Türk solu ne ilke düzeyinde ne reel politik olarak hiçbir zaman İslam dinine asla müsamahakâr bakmadı, bugün de öyle.

Bizdeki solcuların kahir ekseriyeti solcu-sosyalist olmaktan çok pozitivistler, bu yüzden Sovyetlerin çöküşünden sonra hızla ve kolayca sosyalizm veya komünizmden dönüş yaptılar.

Türk Solu denince insanımızın aklına seküler ve enternasyonal bir dünya görüşü ve buna bağlı yaşam tarzı geliyor. Bu cenahın ortak paydası sekülerlik. Türkiye’de sol denilince; bazen liberalizm veya liberal sol, bazen ulusalcılık bazen de sosyalizminin varyantları anlaşılmaktadır.

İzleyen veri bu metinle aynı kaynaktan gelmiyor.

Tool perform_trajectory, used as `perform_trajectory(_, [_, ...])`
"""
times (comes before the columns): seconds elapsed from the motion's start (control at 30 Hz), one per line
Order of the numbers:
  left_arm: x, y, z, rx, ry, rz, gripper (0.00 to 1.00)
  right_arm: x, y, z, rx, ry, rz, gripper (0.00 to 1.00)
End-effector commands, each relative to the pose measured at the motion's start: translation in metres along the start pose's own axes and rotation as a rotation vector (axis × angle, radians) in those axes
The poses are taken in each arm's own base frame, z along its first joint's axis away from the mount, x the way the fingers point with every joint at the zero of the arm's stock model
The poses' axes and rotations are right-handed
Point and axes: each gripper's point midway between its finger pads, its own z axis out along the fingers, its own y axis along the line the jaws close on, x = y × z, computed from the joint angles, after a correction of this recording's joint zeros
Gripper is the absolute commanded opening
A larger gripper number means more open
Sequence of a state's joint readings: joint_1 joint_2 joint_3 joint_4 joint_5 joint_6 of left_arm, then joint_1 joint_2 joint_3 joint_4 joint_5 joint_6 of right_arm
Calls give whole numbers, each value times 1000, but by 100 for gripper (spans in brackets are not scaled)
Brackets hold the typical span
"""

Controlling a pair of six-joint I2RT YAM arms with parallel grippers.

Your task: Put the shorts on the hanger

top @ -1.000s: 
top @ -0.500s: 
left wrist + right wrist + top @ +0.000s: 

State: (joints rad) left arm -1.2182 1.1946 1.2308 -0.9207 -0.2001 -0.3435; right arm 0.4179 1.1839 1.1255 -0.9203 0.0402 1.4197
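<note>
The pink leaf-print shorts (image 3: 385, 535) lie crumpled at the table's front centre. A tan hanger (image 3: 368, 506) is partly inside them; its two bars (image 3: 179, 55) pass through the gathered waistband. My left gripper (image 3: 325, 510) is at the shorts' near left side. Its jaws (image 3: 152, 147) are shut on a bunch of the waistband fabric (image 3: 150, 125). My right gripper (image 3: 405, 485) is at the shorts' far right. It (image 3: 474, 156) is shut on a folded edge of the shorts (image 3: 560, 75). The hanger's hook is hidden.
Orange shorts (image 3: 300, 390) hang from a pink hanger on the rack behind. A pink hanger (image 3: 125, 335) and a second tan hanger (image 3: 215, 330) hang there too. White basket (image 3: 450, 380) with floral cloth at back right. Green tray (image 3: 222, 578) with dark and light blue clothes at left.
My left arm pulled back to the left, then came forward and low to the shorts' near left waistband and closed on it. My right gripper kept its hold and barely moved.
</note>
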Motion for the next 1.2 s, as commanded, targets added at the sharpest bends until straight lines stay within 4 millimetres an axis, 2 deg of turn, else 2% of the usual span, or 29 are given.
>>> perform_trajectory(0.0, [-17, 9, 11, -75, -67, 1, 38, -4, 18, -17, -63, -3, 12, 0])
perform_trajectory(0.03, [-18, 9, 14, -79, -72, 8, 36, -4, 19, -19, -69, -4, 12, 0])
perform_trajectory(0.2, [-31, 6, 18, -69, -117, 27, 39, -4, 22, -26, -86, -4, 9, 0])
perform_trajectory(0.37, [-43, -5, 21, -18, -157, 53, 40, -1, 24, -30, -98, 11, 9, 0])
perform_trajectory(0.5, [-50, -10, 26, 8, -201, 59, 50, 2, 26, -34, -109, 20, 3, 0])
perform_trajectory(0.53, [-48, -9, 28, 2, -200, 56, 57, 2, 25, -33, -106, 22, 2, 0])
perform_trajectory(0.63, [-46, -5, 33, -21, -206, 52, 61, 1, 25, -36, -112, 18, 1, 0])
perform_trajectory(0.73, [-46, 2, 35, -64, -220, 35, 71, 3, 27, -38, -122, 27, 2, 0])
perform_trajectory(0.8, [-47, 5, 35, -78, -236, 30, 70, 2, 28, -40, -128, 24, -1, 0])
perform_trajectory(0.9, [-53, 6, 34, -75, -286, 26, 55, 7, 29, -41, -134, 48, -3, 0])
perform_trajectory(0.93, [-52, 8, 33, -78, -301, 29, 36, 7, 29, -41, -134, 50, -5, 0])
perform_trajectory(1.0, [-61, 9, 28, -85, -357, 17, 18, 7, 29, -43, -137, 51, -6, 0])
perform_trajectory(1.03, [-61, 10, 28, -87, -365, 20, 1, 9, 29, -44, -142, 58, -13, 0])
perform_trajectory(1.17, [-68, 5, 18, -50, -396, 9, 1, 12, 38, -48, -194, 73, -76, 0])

Türk Solunun liberal ve sosyalist kanatlarını ele aldığımızda, onların Türk Sağı gibi devleti kurtarma ideolojisinden oldukça farklı karakterde olduğunu görebiliriz.

Onların vurgusu devlete değil, halkadır; amaç devleti kurtarmak değil, halkı kurtarmak, hatta kurtarmaktan ziyade özgürleştirmektir.

Türk Solunun temsilcileri ileride geleceğine inandıkları günlerin gelmesine özlem duyarken, Türk Sağının temsilcileri ise mazinin ihtişamlı günlerinin hayalindedir. İlericilik ve gericilik etiketlemesi de buradan doğuyordu zaten.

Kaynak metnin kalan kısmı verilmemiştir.